##### RAW DATA
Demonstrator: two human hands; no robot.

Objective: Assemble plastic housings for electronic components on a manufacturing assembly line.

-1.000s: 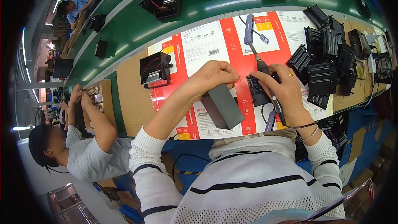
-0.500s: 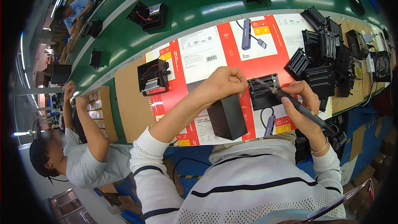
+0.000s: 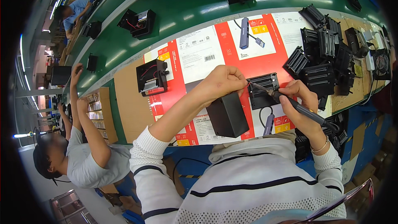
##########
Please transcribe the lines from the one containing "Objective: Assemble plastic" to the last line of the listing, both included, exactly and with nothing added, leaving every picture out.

Objective: Assemble plastic housings for electronic components on a manufacturing assembly line.

-1.000s: 
-0.500s: 
+0.000s: 

Besides this answer, the exercise requires nothing else.